┌─ Collected data
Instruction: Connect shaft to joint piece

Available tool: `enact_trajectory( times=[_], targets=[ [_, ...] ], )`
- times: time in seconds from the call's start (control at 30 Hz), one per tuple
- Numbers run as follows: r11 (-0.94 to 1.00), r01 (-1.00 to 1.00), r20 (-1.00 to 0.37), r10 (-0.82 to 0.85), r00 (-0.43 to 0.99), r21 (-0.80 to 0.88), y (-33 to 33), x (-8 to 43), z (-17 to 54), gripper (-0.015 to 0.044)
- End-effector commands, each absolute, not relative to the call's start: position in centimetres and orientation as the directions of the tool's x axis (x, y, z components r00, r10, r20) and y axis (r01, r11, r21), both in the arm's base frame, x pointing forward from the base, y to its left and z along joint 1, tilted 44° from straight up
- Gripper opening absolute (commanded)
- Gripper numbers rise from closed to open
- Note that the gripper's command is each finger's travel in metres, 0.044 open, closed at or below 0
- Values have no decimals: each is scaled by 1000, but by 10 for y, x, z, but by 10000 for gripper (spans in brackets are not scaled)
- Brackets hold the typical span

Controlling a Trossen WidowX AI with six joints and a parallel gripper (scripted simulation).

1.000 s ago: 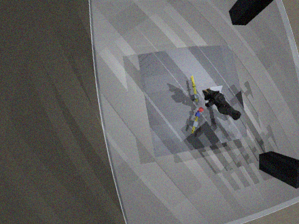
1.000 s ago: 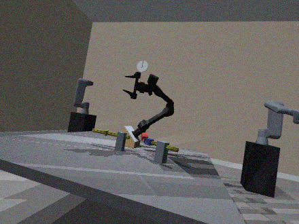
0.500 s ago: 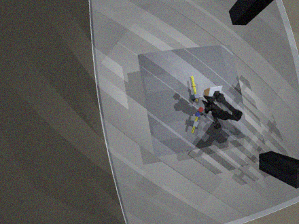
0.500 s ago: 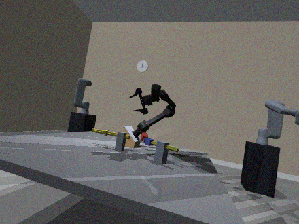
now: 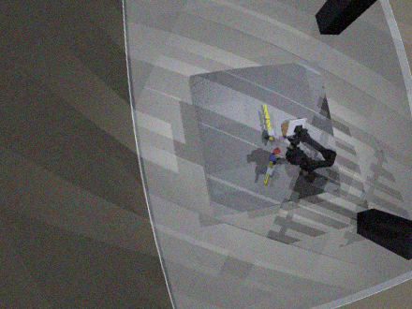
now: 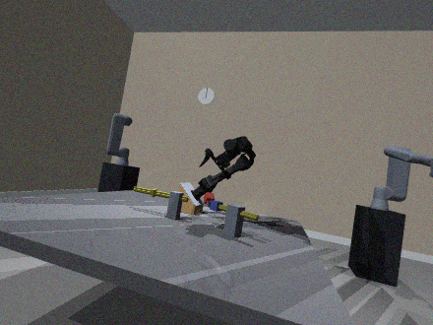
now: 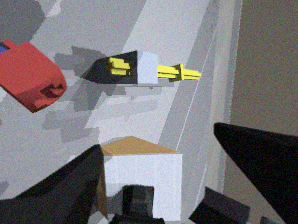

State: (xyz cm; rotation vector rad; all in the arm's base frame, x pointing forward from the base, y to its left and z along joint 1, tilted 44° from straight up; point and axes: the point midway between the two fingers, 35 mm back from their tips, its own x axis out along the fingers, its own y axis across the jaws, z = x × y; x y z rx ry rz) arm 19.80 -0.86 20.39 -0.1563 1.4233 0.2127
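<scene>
The red joint piece (image 5: 276, 151) (image 6: 209, 196) (image 7: 30, 75) sits on a blue hinge part (image 5: 272, 157) (image 6: 216, 205) at the end of the fixed yellow shaft (image 5: 267, 177) (image 6: 249, 215), which is held in a grey block (image 6: 233, 221). The second yellow shaft (image 5: 266, 117) (image 6: 153, 192) (image 7: 177, 72) runs through its own grey block (image 5: 270, 134) (image 6: 173, 205) (image 7: 146, 67). Its near end stands apart from the joint piece. My gripper (image 6: 208, 158) (image 7: 158, 138) is open and empty. It hangs above the joint area, touching nothing.
The arm's white and orange base box (image 5: 293, 125) (image 6: 189, 201) (image 7: 142, 167) stands right beside the shafts. Black pedestals (image 5: 384, 229) (image 6: 376, 243) (image 6: 118, 177) with grey arms stand at the platform's edges. The raised grey platform (image 5: 225, 108) carries the blocks.
</scene>
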Motion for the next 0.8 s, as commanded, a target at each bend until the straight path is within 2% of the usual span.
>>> enact_trajectory(
  times=[0.0,0.2,0.77],
  targets=[
    [976,-210,-995,81,62,66,3,176,205,440],
    [971,-225,-994,92,53,78,4,176,203,440],
    [751,-513,-906,396,-152,415,28,181,157,440]
  ],
)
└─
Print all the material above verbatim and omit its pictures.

Task result —
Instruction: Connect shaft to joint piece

Available tool: `enact_trajectory( times=[_], targets=[ [_, ...] ], )`
- times: time in seconds from the call's start (control at 30 Hz), one per tuple
- Numbers run as follows: r11 (-0.94 to 1.00), r01 (-1.00 to 1.00), r20 (-1.00 to 0.37), r10 (-0.82 to 0.85), r00 (-0.43 to 0.99), r21 (-0.80 to 0.88), y (-33 to 33), x (-8 to 43), z (-17 to 54), gripper (-0.015 to 0.044)
- End-effector commands, each absolute, not relative to the call's start: position in centimetres and orientation as the directions of the tool's x axis (x, y, z components r00, r10, r20) and y axis (r01, r11, r21), both in the arm's base frame, x pointing forward from the base, y to its left and z along joint 1, tilted 44° from straight up
- Gripper opening absolute (commanded)
- Gripper numbers rise from closed to open
- Note that the gripper's command is each finger's travel in metres, 0.044 open, closed at or below 0
- Values have no decimals: each is scaled by 1000, but by 10 for y, x, z, but by 10000 for gripper (spans in brackets are not scaled)
- Brackets hold the typical span

Controlling a Trossen WidowX AI with six joints and a parallel gripper (scripted simulation).

1.000 s ago: 
1.000 s ago: 
0.500 s ago: 
0.500 s ago: 
now: 
now: 
now: 

State: (xyz cm; rotation vector rad; all in the arm's base frame, x pointing forward from the base, y to its left and z along joint 1, tilted 44° from straight up; point and axes: the point midway between the two fingers, 35 mm back from their tips, its own x axis out along the fingers, its own y axis across the jaws, z = x × y; x y z rx ry rz) arm 19.80 -0.86 20.39 -0.1563 1.4233 0.2127
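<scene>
The red joint piece (image 5: 276, 151) (image 6: 209, 196) (image 7: 30, 75) sits on a blue hinge part (image 5: 272, 157) (image 6: 216, 205) at the end of the fixed yellow shaft (image 5: 267, 177) (image 6: 249, 215), which is held in a grey block (image 6: 233, 221). The second yellow shaft (image 5: 266, 117) (image 6: 153, 192) (image 7: 177, 72) runs through its own grey block (image 5: 270, 134) (image 6: 173, 205) (image 7: 146, 67). Its near end stands apart from the joint piece. My gripper (image 6: 208, 158) (image 7: 158, 138) is open and empty. It hangs above the joint area, touching nothing.
The arm's white and orange base box (image 5: 293, 125) (image 6: 189, 201) (image 7: 142, 167) stands right beside the shafts. Black pedestals (image 5: 384, 229) (image 6: 376, 243) (image 6: 118, 177) with grey arms stand at the platform's edges. The raised grey platform (image 5: 225, 108) carries the blocks.
</scene>
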Motion for the next 0.8 s, as commanded, a target at each bend until the straight path is within 2% of the usual span.
>>> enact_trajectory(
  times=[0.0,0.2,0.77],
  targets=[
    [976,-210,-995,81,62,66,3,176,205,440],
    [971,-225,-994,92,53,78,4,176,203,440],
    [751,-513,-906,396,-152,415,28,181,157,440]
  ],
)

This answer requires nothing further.